Some legalization pathways introduce redundant tosa.TRANSPOSE
operations that result in avoidable data movement. For example,
PyTorch -> TOSA contains a lot of unnecessary transposes due
to conversions between NCHW and NHWC.

We wish to remove all the ones that we can, since in general
it is possible to remove the overwhelming majority.

------------
Changes Made:
------------

- Add the --tosa-reduce-transposes pass
- Add TosaElementwiseOperator trait.

-------------------
High-Level Overview:
-------------------

The pass works through the transpose operators in the program. It begins
at some
transpose operator with an associated permutations tensor.

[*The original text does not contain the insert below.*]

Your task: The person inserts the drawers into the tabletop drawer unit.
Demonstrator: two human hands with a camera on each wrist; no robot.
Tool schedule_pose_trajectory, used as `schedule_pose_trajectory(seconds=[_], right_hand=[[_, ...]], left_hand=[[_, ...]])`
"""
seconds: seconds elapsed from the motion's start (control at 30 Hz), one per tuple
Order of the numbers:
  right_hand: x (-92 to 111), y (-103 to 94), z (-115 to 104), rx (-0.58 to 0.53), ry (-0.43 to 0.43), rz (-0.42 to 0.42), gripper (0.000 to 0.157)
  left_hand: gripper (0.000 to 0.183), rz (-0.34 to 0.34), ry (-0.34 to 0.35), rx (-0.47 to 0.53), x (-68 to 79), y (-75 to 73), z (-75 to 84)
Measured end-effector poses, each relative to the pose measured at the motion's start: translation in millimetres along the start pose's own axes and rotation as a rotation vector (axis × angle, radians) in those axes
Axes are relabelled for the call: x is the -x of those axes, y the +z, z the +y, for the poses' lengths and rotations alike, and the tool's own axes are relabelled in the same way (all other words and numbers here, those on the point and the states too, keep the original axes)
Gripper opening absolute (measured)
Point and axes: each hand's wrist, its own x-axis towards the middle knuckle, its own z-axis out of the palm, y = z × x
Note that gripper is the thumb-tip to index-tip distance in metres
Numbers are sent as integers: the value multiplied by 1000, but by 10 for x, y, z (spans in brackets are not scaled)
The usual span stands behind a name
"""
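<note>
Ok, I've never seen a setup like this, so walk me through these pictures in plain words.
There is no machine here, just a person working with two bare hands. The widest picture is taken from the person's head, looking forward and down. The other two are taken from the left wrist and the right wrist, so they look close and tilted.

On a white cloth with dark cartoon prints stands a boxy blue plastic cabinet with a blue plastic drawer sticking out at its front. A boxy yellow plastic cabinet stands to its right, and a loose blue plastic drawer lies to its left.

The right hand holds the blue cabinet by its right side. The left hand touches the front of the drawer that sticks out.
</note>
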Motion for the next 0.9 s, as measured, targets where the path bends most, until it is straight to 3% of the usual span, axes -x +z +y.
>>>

It traverses
upwards
through the dependencies of this transpose and verifies that we
encounter only
operators with the TosaElementwiseOperator trait and terminate in either
constants, reshapes, or transposes.

We then evaluate whether there are any additional restrictions (the
transposes
it terminates in must invert the one we began at, and the reshapes must
be ones
in which we can fold the transpose into), and then we hoist the
transpose through
the intervening operators, folding it at the constants, reshapes, and
transposes.

Finally, we ensure that we do not need both the transposed form (the
form that
had the transpose hoisted through it) and the untransposed form (which
it was prior),
by analyzing the usages of those dependent operators of a given
transpose we are
attempting to hoist and replace.

If they are such that it would require both forms to be necessary, then
we do not
replace the hoisted transpose, causing the new chain to be dead.
Otherwise, we do
and the old chain (untransposed form) becomes dead. Only one chain will
ever then
be live, resulting in no duplication.

We then perform a simple one-pass DCE, so no canonicalization is
necessary.

--------------
Impact of Pass:
--------------

Patching the dense_resource artifacts (from PyTorch) with dense
attributes to
permit constant folding, we receive the following results.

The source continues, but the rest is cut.